Güven Zeyrek’in Tenduvar sergisi 3 Ekim’de Nazlı Pektaş küratörlüğünde Bozlu Art Project’in Mongeri Binası’nda açıldı. AKATÜNVEL Sanat Topluluğunun da üyesi olan Zeyrek’in portre, manzara ve natürmortları her bakışta kişiye ilk defa görüyor izlenimi uyandırıyor. Tenduvar sergisinin oluşum süreci, serginin içeriği ve Güven Zeyrek’in sanat pratiği hakkında ile ilgili Bozlu Art Project Direktörü İbrahim Cansızoğlu ile söyleşi gerçekleştirdik.
Tenduvar sergisi figür, manzara, mekân ve beden izleğinde bir sergi. Serginin oluşturulma sürecini anlatır mısınız?
Geçtiğimiz yıl Bozlu Art Project’te çalışmaya başladığımda hazırladığım ilk serginin koleksiyondaki eserlerden oluşmasını istedim ve Bozluolcay Koleksiyonu’nu keşfetmeye başladım. Bu süreçte karşıma çıkan eserlerden bir kısmı AKATÜNVEL Sanat Topluluğu üyelerine aitti ve Güven Zeyrek’in resimleri de bu eserler arasındaydı. Bir sergi açılışında karşılaştığım Nazlı Pektaş’la sohbet ederken onun da bir Güven Zeyrek kitabı üzerinde çalıştığını öğrendim ve bu ortak nokta bizi heyecanlandırdı. Nazlı, bir süredir Güven Zeyrek arşivi üzerinde çalışıyordu ve hâlihazırda bir sergi projeleri vardı. Mekân arayışları zaman içinde Zeyrek ailesini Mongeri Binası’na yönlendirdi ve bu sergiyi birlikte yapmaya karar verdik. Tenduvar’ı Nazlı’nın sergi için yazdığı metnin etrafında birlikte kurguladığımızı söyleyebilirim. Bu çok keyifli ve verimli bir işbirliği oldu.
“Zeyrek, yarım yüzyıla yaklaşan sanat üretimi boyunca hep bir ressam gibi düşünmüş, dünyaya bir ressamın gözüyle bakmış ve ömrünü resme adamış.”
Güven Zeyrek’in boşluk ve yüzeye yaptığı vurgu sanat pratiğinde öne çıkan yanlardan biri. Zeyrek’in sanat anlayışının özgünlüğü sizce nasıl betimlenir?
AKATÜNVEL Sanat Topluğu üyelerinin ürettikleri eserler arasında belirgin paralellikler gözlenebilse de her bir sanatçı zaman içinde kendi özgün yaklaşımını korumuş. Topluluğun büyük bölümünün resim dışında başka uğraş alanları da var.

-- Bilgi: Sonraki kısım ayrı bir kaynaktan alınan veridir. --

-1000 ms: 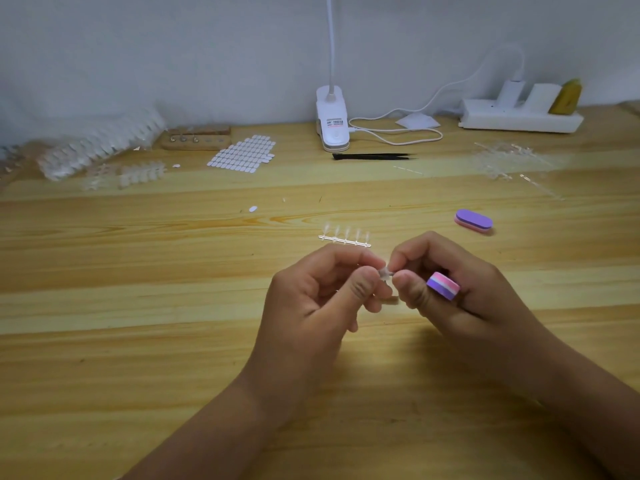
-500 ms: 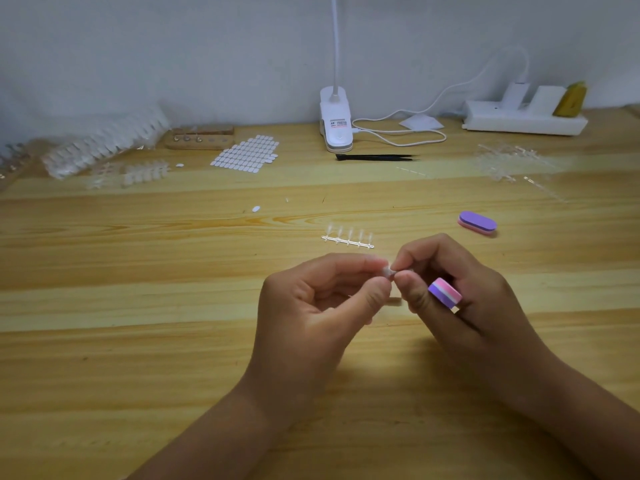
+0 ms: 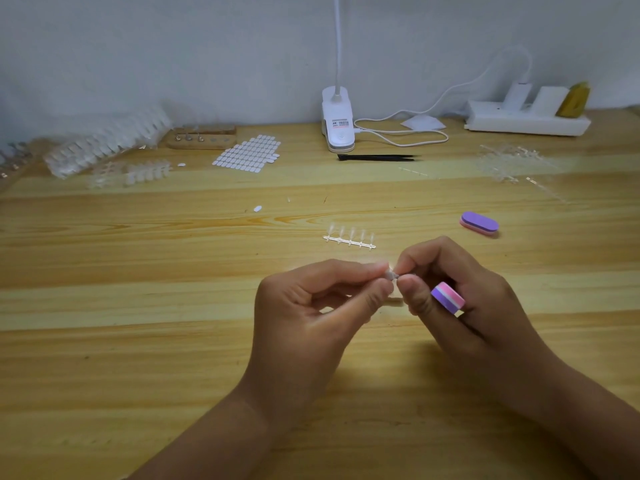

Güven Zeyrek ve Tangül Akakıncı topluluk içinde yalnızca resimle uğraşan üyeler olarak dikkat çekiyor. Zeyrek, yarım yüzyıla yaklaşan sanat üretimi boyunca hep bir ressam gibi düşünmüş, dünyaya bir ressamın gözüyle bakmış ve ömrünü resme adamış. Hem AKATÜNVEL Sanat Topluluğu’nun dayandığı felsefi ilkeleri temel alan hem de kendisinin Adnan Turani’nin öğrencisi olarak başladığı resim yolculuğunun izlerini taşıyan portreler, manzaralar ve natürmortlar üretmiş. Tüm bu farklı resim türleri içinde tuvallerde desatüre renklerin kullanıldığı bölgelerin bir diğer deyişle boşlukların yanı sıra taş dokusunu andıran yüzeyler Zeyrek’in kurduğu resim dünyasının ayırt edici özelleri olarak karşımıza çıkıyor.

Güven Zeyrek’in üretim pratiği ve sanatta önemi hakkında neler söylemek istersiniz? Bozlu Art Project’in sanatçının temsiliyetini üstlenme süreci nasıl gelişti?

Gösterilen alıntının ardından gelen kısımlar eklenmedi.